The Pew Research Center puts it yet another way: a smaller proportion of immigrants work in professional, scientific, technical, and management services than do US-born employees, both nationwide and in California (home to more of the tech industry than any other state). Immigrant tech workers certainly exist, but not in any sort of substantial numbers, and given a roll of the dice a US-born worker is more likely than an immigrant to get the next open tech job. That’s been the way of things for years, and even if we open the floodgates to every immigrant who wants a chance it isn’t likely to change.
Does limiting immigration mean the next tech genius might go undiscovered? Sure, it’s possible. Same thing’s true of each aborted fetus if you want to get really controversial. But is the US tech industry going to suffer noticeably due to any limitations on immigration?
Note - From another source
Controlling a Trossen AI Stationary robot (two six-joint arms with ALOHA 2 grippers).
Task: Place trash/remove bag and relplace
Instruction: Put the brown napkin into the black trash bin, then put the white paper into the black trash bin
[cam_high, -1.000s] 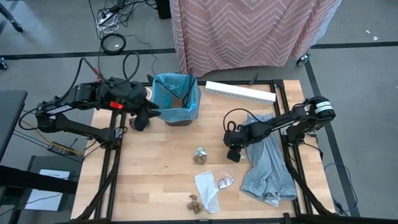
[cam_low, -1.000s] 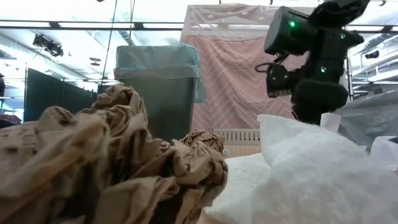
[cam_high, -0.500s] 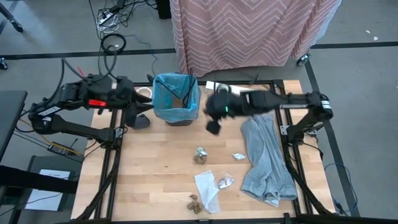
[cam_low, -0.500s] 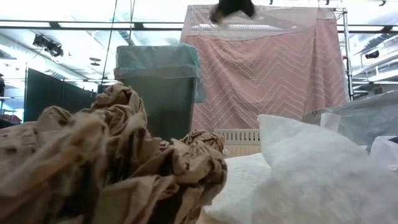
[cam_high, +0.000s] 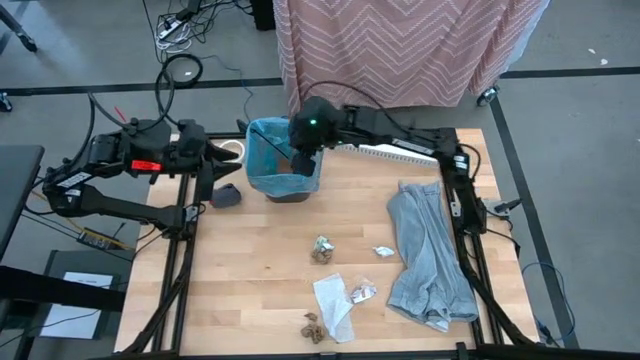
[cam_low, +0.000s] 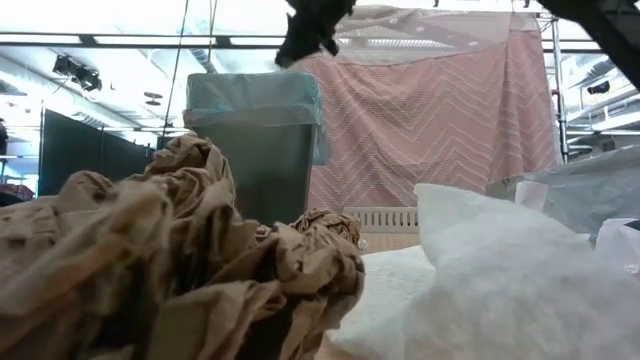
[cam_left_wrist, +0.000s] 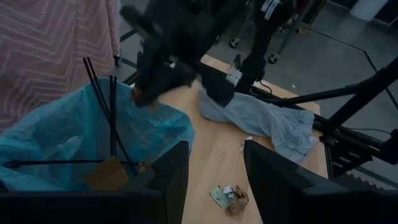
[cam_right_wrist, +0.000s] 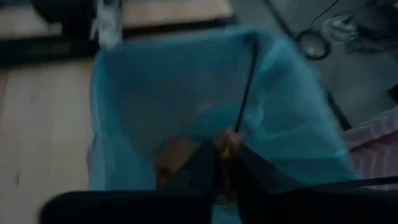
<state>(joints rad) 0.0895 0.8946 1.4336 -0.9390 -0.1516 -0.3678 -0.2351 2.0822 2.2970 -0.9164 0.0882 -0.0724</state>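
R fingers (cam_right_wrist: 225, 163) – pinched on brown scrap (cam_right_wrist: 227, 142) over bin (cam_high: 283, 160) | L fingers (cam_left_wrist: 214, 180) – wide, beside bin

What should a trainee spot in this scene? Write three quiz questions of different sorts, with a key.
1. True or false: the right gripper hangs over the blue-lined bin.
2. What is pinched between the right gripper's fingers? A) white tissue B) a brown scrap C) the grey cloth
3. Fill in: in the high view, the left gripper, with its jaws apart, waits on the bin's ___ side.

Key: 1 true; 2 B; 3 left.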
Not likely.
It doesn’t mean Trump isn’t an asshole, or that his attempted Muslim ban wasn’t a racist/religionist policy, or those tech companies shouldn’t tell Trump he’s a racist/religionist asshole. If they’re going to do it, though, they shouldn’t need to justify their commentary with a made-up employment need. They should stand on principle rather than use pragmatism as a political fig leaf. They’ll seem a lot less hypocritical when they automate us all out of work.